Iloilo mayors oppose new rules easing return of OFWs to their hometowns
ILOILO CITY—Mayors of towns in Iloilo province are challenging new guidelines from the National Task Force Against COVID-19 that would allow overseas Filipino workers (OFWs) to return to their home provinces and towns without retesting and quarantine upon their arrival.
“We do not agree with the guidelines,” Mayor Rosario Mediatrix Fernandez, of San Enrique town, said on Tuesday (Sept. 1).
“All our efforts, resources, sacrifices will be put to waste,” Fernandez said.
Fernandez, also president of the Iloilo chapter of the League of Municipalities of the Philippines (LMP), said mayors are drafting a resolution to formally oppose the guidelines on returning OFWs.
“We hope the national task force sees the consequence of this decision,” she said.
Under the guidelines dated Aug. 19 and received by local government units on Tuesday, OFWs arriving in their home provinces would no longer be tested and put on quarantine if they had tested negative for coronavirus through the more exhaustive RT-PCR method and had finished quarantine in Metro Manila.
Upon arrival in their hometowns, the returning OFWs would be brought directly to their homes, according to the guideline.
But Fernandez said retesting and another round of quarantine for OFWs and other returnees were essential in ensuring no infected person returns to their hometowns, families and communities.
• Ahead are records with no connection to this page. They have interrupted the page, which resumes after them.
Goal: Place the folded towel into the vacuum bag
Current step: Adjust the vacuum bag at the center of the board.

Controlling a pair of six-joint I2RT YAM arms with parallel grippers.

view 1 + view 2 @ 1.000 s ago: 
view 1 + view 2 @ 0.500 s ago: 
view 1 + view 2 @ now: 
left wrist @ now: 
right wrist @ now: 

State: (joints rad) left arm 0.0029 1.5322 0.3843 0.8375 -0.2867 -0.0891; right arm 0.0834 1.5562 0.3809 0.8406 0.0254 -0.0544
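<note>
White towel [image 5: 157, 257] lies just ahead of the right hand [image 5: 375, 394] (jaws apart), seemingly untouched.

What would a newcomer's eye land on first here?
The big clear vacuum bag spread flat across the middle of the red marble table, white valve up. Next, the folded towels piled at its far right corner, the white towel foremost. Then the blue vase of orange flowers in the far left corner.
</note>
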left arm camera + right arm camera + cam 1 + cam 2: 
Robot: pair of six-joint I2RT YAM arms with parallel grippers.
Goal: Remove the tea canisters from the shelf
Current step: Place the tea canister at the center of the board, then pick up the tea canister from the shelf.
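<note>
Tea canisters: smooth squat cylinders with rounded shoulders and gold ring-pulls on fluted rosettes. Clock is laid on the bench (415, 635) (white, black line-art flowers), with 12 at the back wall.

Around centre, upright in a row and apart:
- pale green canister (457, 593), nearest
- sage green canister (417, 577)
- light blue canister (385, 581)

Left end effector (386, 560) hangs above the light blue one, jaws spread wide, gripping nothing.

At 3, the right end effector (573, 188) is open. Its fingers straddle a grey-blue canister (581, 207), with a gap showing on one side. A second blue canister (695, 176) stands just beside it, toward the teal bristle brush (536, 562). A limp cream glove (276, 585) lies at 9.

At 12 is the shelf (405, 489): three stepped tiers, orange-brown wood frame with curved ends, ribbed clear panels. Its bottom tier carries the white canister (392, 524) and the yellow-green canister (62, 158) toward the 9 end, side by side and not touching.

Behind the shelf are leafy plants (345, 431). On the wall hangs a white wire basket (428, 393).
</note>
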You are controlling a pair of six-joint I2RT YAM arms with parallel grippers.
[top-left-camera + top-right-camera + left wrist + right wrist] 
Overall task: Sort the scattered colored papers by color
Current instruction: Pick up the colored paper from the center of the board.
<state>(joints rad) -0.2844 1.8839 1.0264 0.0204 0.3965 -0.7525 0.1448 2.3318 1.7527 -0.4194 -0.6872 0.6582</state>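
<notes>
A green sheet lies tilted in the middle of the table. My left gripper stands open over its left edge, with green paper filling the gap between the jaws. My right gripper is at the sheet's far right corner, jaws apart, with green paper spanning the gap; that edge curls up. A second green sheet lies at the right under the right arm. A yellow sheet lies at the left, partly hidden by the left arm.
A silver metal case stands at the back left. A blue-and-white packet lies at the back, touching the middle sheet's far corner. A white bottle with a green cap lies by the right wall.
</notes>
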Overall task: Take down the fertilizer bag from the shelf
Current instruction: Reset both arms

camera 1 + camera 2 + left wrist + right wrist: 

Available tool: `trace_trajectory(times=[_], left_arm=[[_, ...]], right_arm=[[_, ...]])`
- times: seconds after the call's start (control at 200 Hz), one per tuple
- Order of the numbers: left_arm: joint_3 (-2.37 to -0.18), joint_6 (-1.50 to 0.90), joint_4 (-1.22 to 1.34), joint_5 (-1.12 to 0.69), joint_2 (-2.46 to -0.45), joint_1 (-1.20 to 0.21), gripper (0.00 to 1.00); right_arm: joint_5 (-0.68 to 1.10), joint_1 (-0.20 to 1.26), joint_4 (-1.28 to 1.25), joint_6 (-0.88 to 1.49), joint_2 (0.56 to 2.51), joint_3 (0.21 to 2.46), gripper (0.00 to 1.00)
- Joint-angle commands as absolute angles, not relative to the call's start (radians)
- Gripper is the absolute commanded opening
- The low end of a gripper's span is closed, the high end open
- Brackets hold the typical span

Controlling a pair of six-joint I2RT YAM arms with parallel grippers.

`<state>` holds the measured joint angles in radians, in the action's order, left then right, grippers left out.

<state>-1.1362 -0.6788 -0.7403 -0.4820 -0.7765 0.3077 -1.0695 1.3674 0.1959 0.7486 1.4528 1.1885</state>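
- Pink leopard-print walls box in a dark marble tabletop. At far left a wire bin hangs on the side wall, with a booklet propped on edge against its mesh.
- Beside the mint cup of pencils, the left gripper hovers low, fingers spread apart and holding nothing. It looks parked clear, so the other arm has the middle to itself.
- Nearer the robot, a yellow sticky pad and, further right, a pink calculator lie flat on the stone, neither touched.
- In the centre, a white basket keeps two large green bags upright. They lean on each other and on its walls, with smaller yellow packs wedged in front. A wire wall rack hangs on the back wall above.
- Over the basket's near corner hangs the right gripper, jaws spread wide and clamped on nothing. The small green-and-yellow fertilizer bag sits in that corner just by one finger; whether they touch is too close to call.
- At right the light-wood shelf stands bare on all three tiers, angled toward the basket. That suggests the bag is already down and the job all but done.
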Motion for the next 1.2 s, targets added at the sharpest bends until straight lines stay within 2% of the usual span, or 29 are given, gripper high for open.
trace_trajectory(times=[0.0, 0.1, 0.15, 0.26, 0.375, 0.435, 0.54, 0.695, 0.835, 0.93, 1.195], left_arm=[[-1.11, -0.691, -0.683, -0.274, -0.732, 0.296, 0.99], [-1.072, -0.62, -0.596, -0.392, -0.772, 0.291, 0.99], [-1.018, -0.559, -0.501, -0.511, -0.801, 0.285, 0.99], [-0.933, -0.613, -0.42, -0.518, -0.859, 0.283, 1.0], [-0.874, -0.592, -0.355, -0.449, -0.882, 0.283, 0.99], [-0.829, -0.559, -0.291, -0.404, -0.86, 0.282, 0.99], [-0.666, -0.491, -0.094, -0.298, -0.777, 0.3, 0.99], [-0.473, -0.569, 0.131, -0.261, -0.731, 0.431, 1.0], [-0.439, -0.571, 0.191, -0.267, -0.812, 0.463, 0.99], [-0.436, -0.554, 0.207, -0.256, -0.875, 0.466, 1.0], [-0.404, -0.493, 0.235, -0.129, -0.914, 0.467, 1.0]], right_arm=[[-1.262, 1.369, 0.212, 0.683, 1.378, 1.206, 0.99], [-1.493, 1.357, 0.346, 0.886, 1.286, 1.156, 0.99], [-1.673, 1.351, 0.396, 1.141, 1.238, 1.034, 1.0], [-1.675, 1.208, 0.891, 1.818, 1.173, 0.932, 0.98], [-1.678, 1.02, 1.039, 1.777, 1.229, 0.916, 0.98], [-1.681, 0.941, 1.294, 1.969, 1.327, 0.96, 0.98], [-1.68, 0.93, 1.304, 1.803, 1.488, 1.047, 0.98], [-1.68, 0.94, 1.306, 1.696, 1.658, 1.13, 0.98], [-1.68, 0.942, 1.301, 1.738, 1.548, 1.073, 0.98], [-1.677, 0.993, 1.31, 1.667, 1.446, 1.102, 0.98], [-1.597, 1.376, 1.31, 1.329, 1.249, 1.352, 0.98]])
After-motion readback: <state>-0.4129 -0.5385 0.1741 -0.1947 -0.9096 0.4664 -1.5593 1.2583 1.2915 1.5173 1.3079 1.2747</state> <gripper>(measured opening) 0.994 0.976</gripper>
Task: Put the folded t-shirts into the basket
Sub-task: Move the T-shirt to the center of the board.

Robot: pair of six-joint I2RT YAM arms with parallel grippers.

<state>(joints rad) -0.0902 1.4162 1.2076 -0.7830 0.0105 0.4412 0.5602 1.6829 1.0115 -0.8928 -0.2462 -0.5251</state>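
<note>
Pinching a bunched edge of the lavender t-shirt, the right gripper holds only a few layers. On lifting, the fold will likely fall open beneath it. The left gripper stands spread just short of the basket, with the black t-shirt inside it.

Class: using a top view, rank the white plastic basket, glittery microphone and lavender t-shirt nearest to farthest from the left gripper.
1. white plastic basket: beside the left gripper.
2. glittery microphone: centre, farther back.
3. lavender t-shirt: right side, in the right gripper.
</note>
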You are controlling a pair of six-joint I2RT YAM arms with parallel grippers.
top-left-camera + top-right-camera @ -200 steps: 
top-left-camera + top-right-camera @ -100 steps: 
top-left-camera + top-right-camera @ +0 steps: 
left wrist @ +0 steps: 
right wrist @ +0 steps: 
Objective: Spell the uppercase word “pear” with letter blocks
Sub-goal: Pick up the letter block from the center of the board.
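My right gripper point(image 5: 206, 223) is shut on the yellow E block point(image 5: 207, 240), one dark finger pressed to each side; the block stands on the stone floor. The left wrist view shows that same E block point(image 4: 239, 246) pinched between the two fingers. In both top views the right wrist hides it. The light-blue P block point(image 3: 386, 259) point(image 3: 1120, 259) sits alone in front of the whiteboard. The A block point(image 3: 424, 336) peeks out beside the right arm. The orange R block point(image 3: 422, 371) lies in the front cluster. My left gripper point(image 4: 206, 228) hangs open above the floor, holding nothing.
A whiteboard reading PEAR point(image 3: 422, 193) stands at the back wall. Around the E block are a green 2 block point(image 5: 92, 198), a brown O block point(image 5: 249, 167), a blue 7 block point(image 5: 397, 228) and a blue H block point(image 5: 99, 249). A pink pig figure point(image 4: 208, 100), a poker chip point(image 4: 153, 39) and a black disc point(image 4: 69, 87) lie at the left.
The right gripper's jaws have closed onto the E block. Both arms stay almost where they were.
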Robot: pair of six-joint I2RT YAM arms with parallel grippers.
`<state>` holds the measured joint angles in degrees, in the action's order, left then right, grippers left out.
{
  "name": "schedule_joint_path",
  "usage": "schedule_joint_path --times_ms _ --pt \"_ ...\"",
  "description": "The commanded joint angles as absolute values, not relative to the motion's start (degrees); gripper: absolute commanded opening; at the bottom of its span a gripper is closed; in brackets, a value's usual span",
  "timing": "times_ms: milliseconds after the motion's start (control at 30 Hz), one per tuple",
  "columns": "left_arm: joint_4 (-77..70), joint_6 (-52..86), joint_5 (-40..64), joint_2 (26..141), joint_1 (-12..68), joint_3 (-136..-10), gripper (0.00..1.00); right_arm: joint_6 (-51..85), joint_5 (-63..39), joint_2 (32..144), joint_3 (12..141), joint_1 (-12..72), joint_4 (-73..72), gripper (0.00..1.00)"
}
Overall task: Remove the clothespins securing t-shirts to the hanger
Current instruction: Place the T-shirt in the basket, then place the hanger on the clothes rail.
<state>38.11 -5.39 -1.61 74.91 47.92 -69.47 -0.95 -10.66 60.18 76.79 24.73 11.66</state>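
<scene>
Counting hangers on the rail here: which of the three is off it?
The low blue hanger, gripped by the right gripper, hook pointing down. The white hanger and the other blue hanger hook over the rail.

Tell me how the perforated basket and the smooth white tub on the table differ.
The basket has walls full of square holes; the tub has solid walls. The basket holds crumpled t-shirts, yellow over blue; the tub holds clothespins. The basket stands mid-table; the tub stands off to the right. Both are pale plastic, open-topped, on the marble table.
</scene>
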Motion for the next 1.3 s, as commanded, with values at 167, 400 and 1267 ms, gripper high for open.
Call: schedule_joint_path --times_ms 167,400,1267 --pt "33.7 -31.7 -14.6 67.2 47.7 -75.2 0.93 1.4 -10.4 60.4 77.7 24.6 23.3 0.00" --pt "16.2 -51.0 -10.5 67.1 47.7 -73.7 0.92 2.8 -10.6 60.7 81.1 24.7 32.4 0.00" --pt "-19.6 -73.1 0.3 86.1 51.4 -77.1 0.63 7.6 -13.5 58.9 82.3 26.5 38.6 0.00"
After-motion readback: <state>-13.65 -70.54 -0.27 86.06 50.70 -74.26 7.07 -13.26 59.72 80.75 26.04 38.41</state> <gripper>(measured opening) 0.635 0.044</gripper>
Iloilo local government units have been retesting and subjecting returnees to new rounds of quarantine.
Fernandez said her town had already seen several returnees, who tested negative in Manila, “but turned out to be positive when they were retested here.” “We are daily facing the problem of a rising number of cases,” she said.
She said many hospitals in Iloilo province had already stopped admitting COVID-19 patients for lack of room and because health workers are already exhausted.
“We brought one of our residents exhibiting COVID-19 symptoms to Iloilo City and it took us six hours going from one hospital to another before the patient was admitted,” Fernandez said.
Another Iloilo town mayor said local governments will quarantine returnees in their towns if they saw the need to do so and even in defiance of the national task force guidelines.
The mayor, who asked not to be identified, said “it has been proven so many times” that returnees who tested negative in Manila “became positive upon repeat test.”
“We can only effectively contain the spread of local transmission if they are isolated and tested again,” the mayor said.
“Our collapsing health system will completely crumble if there will be more local transmissions,” the mayor added.
Fernandez said providing quarantine facilities for 14 days to returnees was a burden for local governments but that they were willing to bear it to ensure their constituents’ safety.
“This is for the safety and health of the families and their community,” she said.
Local government units in Western Visayas have been asking the national government to suspend the transport of returnees to give time to health officials and workers to prepare isolation facilities.
The Department of Health in Western Visayas reported 4,684 COVID-19 cases in the region as of Aug. 31. These included 76 deaths and 2,301 active cases.
Out of the total number of cases, 1,569 involved returnees and those who had been allowed to leave their homes.